As you can see, the configuration is fairly verbose. We now have a default queue that can spawn six processes at once. I’ve noticed that warming the static cache and generating social images can be quite intensive on the server, so I limit those queues to three and one processes, respectively. This means that generating 50 OG images all at once can take up to an hour, which is completely reasonable.

Preventing redundant jobs

Both Statamic and Peak are configured to ensure these jobs are unique. This means that if you trigger warm or OG requests for a single entry multiple times, the previous jobs will be purged from the queue to prevent redundancy.

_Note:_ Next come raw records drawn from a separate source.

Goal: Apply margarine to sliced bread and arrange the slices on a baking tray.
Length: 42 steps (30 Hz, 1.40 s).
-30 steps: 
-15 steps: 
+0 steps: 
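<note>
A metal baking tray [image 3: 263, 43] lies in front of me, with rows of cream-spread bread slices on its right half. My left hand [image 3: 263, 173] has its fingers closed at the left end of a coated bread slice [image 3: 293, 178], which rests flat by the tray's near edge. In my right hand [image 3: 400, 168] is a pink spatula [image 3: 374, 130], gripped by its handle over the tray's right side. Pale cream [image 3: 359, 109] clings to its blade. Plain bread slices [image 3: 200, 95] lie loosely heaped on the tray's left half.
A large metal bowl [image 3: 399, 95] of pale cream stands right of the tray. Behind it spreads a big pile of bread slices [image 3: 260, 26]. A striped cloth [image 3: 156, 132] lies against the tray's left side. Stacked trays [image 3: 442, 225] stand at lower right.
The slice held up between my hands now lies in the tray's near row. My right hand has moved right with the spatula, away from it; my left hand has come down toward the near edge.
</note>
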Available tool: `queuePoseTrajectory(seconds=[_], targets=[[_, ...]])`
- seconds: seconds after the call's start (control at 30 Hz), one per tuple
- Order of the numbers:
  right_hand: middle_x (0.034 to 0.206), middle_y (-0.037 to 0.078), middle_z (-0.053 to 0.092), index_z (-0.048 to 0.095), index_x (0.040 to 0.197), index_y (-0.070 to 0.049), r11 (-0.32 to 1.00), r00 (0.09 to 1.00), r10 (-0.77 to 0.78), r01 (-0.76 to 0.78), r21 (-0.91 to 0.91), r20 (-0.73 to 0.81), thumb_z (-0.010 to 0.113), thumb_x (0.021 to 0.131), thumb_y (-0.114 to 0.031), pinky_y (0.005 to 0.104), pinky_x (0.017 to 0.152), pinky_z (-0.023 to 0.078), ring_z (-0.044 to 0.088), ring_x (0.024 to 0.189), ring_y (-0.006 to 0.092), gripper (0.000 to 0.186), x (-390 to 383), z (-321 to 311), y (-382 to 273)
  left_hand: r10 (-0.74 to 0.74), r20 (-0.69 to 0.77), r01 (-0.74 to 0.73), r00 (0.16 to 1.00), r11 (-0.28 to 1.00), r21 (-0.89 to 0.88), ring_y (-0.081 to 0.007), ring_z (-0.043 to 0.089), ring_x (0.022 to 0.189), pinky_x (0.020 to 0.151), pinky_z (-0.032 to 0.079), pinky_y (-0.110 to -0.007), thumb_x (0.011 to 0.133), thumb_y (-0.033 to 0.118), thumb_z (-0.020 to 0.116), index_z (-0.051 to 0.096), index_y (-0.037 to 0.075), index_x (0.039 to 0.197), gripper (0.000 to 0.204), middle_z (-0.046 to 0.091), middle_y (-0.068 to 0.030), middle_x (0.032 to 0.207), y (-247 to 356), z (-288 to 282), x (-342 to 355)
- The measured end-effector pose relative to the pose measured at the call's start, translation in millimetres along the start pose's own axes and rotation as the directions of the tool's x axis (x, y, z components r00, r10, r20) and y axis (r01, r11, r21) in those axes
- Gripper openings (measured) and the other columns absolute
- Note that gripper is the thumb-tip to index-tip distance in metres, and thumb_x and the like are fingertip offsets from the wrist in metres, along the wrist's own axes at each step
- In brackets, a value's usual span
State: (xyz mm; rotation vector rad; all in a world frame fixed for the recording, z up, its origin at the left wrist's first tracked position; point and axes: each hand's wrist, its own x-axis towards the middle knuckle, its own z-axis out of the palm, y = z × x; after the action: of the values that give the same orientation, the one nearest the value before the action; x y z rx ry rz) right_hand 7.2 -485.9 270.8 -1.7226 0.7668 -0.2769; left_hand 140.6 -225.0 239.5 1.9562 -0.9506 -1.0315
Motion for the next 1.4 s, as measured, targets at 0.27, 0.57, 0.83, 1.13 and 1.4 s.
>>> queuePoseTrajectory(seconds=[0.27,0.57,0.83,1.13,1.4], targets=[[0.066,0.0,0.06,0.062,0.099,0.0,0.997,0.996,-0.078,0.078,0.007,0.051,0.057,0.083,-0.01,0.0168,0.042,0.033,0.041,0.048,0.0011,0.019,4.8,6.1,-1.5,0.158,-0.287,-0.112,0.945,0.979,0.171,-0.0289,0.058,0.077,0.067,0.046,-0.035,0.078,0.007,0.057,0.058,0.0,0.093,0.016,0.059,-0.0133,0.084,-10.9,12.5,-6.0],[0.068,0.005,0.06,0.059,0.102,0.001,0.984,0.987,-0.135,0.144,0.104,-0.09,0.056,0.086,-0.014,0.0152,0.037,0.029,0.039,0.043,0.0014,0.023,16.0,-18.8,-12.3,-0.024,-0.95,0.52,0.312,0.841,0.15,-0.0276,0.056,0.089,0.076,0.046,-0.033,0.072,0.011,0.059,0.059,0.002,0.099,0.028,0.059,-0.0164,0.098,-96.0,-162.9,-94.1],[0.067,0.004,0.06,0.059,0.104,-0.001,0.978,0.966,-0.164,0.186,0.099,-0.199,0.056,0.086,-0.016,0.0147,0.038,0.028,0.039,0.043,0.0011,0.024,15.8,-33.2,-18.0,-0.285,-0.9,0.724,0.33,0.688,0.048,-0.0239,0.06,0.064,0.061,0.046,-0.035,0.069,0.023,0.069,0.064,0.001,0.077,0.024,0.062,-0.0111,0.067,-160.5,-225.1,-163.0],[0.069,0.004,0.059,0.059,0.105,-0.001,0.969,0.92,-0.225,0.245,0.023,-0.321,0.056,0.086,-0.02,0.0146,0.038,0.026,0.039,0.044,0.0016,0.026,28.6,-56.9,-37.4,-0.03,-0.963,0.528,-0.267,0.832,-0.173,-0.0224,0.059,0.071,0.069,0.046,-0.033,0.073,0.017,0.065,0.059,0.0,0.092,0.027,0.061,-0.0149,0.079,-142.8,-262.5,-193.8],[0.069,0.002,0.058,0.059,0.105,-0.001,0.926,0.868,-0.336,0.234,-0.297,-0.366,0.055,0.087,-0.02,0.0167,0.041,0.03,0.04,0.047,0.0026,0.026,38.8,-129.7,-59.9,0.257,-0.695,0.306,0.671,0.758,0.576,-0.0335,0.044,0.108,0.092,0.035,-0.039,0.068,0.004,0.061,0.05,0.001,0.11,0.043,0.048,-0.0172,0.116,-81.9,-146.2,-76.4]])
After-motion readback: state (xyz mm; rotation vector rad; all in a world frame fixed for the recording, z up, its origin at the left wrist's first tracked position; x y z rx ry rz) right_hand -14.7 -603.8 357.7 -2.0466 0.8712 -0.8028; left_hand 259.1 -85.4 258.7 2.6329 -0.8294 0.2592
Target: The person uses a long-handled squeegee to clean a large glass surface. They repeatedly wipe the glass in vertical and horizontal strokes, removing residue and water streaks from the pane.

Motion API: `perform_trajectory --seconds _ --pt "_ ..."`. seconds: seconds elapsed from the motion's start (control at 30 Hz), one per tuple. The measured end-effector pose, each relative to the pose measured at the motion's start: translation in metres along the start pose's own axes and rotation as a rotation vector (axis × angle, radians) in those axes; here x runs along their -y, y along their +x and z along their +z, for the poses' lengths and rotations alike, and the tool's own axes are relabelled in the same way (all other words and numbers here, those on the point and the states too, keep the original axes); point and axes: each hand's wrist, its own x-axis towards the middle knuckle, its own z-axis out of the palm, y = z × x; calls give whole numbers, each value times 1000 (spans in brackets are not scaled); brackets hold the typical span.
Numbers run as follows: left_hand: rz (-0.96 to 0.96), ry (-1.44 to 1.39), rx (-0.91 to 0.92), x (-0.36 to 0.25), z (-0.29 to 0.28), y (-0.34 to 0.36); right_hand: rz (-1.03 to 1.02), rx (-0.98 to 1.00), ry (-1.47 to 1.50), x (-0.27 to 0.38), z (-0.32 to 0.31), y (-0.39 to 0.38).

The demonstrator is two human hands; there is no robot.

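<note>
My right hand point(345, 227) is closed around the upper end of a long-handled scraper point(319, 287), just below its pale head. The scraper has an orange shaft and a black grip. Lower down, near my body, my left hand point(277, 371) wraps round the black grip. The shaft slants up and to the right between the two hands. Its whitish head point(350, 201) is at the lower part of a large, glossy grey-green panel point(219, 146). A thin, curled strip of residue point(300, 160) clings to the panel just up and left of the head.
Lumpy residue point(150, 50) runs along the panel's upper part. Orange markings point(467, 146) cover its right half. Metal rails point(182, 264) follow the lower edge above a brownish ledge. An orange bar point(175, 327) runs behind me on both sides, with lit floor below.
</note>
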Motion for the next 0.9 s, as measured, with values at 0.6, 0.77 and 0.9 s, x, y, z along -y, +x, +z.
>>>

However, when you redeploy, the Laravel cache—and therefore the unique IDs—get cleared. To prevent redundancy in your static cache warming queue, you can add the following to your deploy script:

1php artisan horizon:clear --queue=static-cache --force

This will clear the static-cache queue before re-triggering a full warm of the static cache. The --force flag ensures that we don’t encounter an interactive prompt on production environments, which could cause a failed deployment.

Depending on your needs and the type of server you’re running, you might want to tweak this configuration. All the various options are explained in the Horizon and Queue docs on the Laravel website.

Finally, here’s how our Horizon dashboard looks with jobs running on multiple queues:

Beautiful, three running and working queues.

Error handling

By default, Laravel logs errors in the database. Statamic doesn’t use a database by default, so this can cause issues and fill up your laravel.log. Since Laravel 11 and Statamic 5, the default database is an SQLite database. To ensure error handling is properly logged in your SQLite database, make sure your .env is configured as follows:

1DB_CONNECTION=sqlite
2# DB_HOST=127.0.0.1
3# DB_PORT=3306
4# DB_DATABASE=laravel
5# DB_USERNAME=root
6# DB_PASSWORD=

If no SQLite database is present in your project, create it in your project root by running:

1touch database/database.sqlite

Lastly, make sure to migrate the default database structure by adding this to your deploy script:

1php artisan migrate --force

The --force flag again ensures that we don’t encounter an interactive prompt on production environments, preventing failed deployments.

And that’s it! You now have a fully configured queue system for Statamic and Peak using Laravel Horizon.